EXERCISE DESCRIPTION:
Restate the listing below exactly, images excluded.

DATASET SECTION:
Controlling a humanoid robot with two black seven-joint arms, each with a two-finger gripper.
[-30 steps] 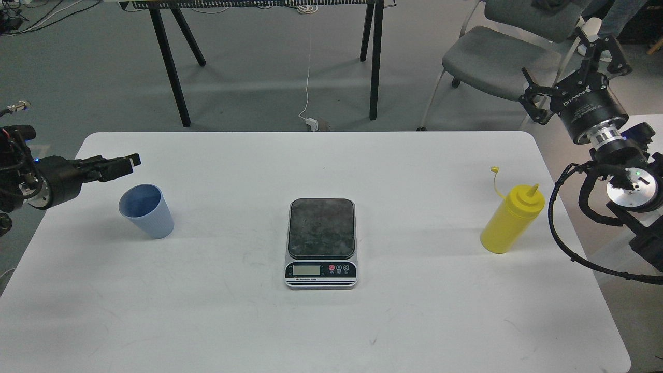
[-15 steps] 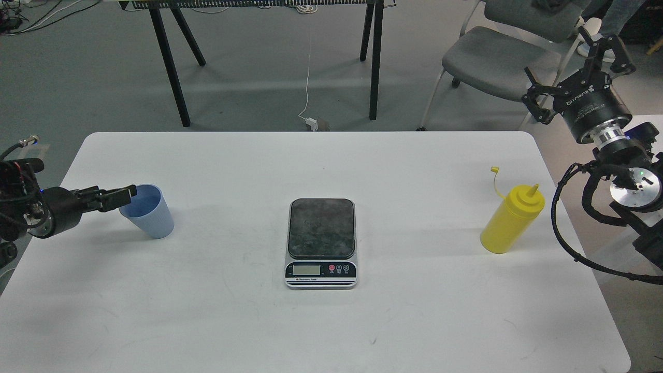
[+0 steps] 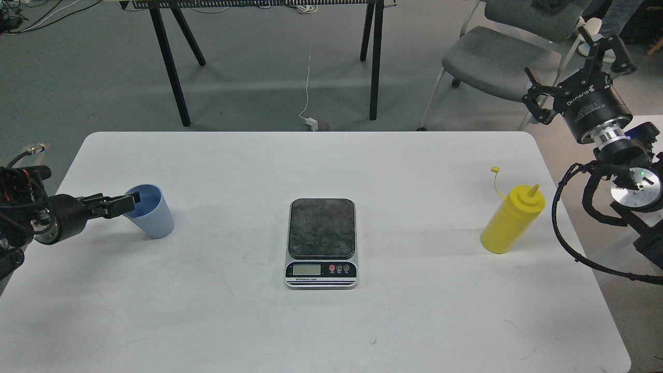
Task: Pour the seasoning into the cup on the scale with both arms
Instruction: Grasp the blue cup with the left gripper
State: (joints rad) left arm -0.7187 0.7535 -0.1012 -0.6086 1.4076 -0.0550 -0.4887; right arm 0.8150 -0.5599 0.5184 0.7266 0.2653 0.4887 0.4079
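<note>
Head view: left gripper [image 3: 130, 200] reaching at rim of light blue cup [image 3: 150, 212] on white bench [image 3: 331, 321], jaws' state unclear. Right gripper [image 3: 580, 65] hovering off bench, jaws spread. Yellow squeeze bottle [image 3: 510, 220] standing untouched; scale [image 3: 321, 242] bare. Task barely starting.

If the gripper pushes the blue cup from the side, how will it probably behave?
The cup looks empty and thin, so probably light and easy to slide. Its base is narrower than its rim, so a high push may tip it.
</note>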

RESULT OF THE EXERCISE:
Controlling a humanoid robot with two black seven-joint arms, each with a two-finger gripper.
[-30 steps] 
[-15 steps] 
[+0 steps] 
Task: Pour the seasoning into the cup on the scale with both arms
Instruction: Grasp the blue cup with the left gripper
State: (joints rad) left arm -0.7187 0.7535 -0.1012 -0.6086 1.4076 -0.0550 -0.4887; right arm 0.8150 -0.5599 0.5184 0.7266 0.2653 0.4887 0.4079
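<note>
Head view: left gripper [image 3: 130, 200] reaching at rim of light blue cup [image 3: 150, 212] on white bench [image 3: 331, 321], jaws' state unclear. Right gripper [image 3: 580, 65] hovering off bench, jaws spread. Yellow squeeze bottle [image 3: 510, 220] standing untouched; scale [image 3: 321, 242] bare. Task barely starting.

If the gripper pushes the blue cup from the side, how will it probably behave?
The cup looks empty and thin, so probably light and easy to slide. Its base is narrower than its rim, so a high push may tip it.
</note>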

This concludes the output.